The second Junkers jettisoned its torpedo and disappeared into the swirling mass of cloud, and though Burgham and Atkinson skirted the cloud base, it did not re-appear.

It was a famous victory for the Wildcats and no friendly aircraft were lost, even though many of them were fired on by the very ships they were defending. Atkinson recorded laconically in his logbook: “Engaged by own flak”.

Kenneth William Atkinson was born on December 19 1921 at Horsforth, West Riding, where his mother was a barmaid at the Friendly Inn. His love of flying was inspired by seeing Cobham’s Flying Circus at Yeadon Airfield (now Leeds-Bradford Airport), and he was educated briefly at Harrow County School for Boys, leaving at 16 to work as a storeman at Glaxo Laboratories. There he studied for his Higher School Certificate in the evenings until called up as a rating into the Navy in 1941.
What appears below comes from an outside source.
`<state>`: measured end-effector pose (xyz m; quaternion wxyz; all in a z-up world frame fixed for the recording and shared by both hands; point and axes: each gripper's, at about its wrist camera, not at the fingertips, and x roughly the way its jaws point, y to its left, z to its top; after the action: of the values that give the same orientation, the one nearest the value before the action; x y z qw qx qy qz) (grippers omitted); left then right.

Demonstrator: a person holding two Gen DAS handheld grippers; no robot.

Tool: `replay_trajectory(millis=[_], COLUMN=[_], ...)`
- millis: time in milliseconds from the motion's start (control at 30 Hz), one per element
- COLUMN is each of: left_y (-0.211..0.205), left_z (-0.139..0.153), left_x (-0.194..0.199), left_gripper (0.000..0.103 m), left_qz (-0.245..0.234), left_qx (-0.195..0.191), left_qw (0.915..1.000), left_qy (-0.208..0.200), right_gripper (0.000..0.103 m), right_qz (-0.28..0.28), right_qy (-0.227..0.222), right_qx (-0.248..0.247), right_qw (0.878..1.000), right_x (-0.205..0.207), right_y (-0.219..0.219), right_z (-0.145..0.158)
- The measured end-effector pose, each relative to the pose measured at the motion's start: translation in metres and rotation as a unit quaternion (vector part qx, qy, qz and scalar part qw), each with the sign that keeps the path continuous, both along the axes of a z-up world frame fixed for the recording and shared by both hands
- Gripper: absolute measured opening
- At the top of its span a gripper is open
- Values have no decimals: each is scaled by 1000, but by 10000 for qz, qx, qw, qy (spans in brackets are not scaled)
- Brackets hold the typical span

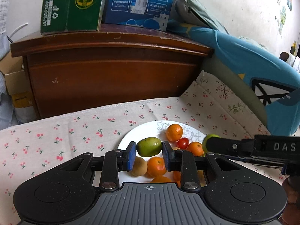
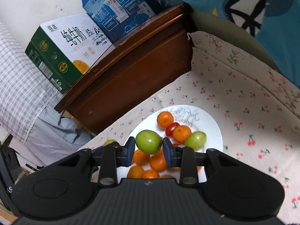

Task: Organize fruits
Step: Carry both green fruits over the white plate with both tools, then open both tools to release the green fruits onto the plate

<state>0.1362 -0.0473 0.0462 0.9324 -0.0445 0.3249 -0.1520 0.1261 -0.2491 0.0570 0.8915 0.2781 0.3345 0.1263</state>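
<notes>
Left gripper [image 1: 149, 155] clamps a green fruit [image 1: 149, 146], right gripper [image 2: 148, 151] clamps another green fruit [image 2: 148, 141], both held above the white plate [image 2: 211, 120] of oranges near the cloth's far edge.

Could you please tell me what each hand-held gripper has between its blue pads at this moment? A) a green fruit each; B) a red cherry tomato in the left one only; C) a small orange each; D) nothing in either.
A: the left hand-held gripper is closed on a green fruit, and the right hand-held gripper is closed on another green fruit, both above the white plate.
</notes>
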Motion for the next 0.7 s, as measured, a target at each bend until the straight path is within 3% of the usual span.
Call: replay_trajectory(millis=[367,700], left_y=[-10,-22], left_z=[-14,-1], left_x=[17,1], left_gripper=[28,31], left_qz=[-150,-238], left_qx=[134,443], left_qw=[9998,9987], left_qy=[72,5], right_gripper=[32,34], right_qz=[-114,-113], right_qy=[105,-31], right_qx=[241,63], right_qw=[9996,9999], right_x=[31,27], right_y=[3,6], right_z=[-13,-3])
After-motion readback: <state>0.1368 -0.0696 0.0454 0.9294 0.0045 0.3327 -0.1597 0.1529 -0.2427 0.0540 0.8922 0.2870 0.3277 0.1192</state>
While in the stores carrier Ulster Monarch Atkinson persuaded his officers that he wanted to fly, and in 1942 began to learn in Tiger Moth biplanes at Elmdon in Birmingham, flying solo on December 11 1942 after seven hours and 20 minutes’ instruction. After advanced training at Kingston, Ontario, he was awarded his wings in June 1943.

While in shore-based flying appointments in training squadrons in the UK, Atkinson flew his first Sea Hurricane on September 3 1943, and made his first deck-landing in the training carrier Argus that December; his first attempt did not go too well, and he hit the barrier, but he climbed out and completed a further six landings in another aircraft without incident.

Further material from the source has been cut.